— THE TASK —
Your answer should consist only of the lines below from the one with "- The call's" through the one with "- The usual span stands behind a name", copied exactly.

+++ SUPPLIED INFORMATION

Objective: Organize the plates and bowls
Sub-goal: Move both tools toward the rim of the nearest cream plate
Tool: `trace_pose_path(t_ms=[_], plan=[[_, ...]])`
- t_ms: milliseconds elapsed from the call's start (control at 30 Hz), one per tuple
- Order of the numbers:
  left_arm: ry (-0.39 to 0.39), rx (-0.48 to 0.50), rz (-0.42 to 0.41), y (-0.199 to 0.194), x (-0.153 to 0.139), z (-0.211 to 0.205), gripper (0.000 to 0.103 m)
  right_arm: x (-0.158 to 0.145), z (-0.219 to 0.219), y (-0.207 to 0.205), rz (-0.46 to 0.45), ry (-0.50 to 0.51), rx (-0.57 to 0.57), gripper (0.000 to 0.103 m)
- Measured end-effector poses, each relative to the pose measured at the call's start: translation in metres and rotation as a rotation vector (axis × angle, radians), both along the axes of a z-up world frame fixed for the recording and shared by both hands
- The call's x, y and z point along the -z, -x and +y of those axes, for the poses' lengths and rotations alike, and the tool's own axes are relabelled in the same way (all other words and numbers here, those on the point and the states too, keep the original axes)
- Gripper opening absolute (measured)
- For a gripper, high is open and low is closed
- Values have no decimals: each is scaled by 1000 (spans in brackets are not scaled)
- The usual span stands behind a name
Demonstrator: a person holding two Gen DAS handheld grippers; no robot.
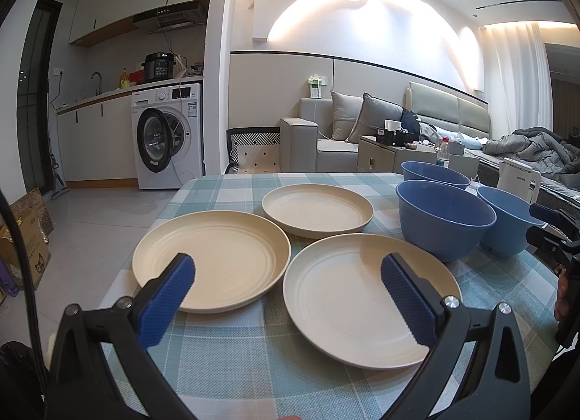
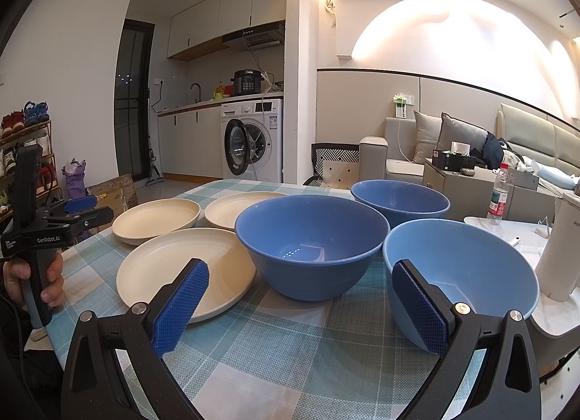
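Three cream plates lie apart on the checked tablecloth: one at the left (image 1: pixel 214 260) (image 2: pixel 156 218), one farther back (image 1: pixel 317 209) (image 2: pixel 239 208), and one nearest (image 1: pixel 362 296) (image 2: pixel 185 267). To their right stand a dark blue bowl (image 1: pixel 444 217) (image 2: pixel 311 242), another dark blue bowl behind it (image 1: pixel 433 169) (image 2: pixel 400 202), and a light blue bowl (image 1: pixel 507 217) (image 2: pixel 460 275). My left gripper (image 1: pixel 288 267) (image 2: pixel 87 209) is open and empty, hovering over the two near plates. My right gripper (image 2: pixel 301 269) (image 1: pixel 540 226) is open and empty, facing the dark and light blue bowls.
The tablecloth (image 2: pixel 275 347) ends at the table's left edge, with floor and cardboard boxes (image 1: pixel 25 238) beyond. A white kettle (image 2: pixel 558 249) stands on a white board right of the light blue bowl. A water bottle (image 2: pixel 499 193) stands behind it. A hand (image 2: pixel 50 282) holds the left gripper's handle.
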State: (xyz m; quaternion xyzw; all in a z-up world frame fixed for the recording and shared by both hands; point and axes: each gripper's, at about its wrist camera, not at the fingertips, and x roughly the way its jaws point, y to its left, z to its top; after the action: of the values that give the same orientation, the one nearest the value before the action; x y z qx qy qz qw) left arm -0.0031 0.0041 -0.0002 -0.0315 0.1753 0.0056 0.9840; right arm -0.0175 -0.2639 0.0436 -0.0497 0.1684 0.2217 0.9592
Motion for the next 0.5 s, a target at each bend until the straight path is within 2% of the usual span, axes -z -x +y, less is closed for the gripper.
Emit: trace_pose_path(t_ms=[500], plan=[[2, -43, 30, -8, 6, 1, 103, 2, -2, -3, 25, 7, 47, 103]])
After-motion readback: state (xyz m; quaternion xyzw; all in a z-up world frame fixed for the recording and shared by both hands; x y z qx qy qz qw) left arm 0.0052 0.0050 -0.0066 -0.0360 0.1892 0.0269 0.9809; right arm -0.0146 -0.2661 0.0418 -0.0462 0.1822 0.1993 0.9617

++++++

— RESPONSE TO THE EXERCISE —
- The call's x, y and z point along the -z, -x and +y of those axes, for the poses' lengths and rotations alike, and the tool's own axes are relabelled in the same way (all other words and numbers here, those on the point and the states too, keep the original axes)
- Gripper opening absolute (measured)
- For a gripper, high is open and low is closed
- Values have no decimals: each is scaled by 1000 (spans in brackets are not scaled)
- The usual span stands behind a name

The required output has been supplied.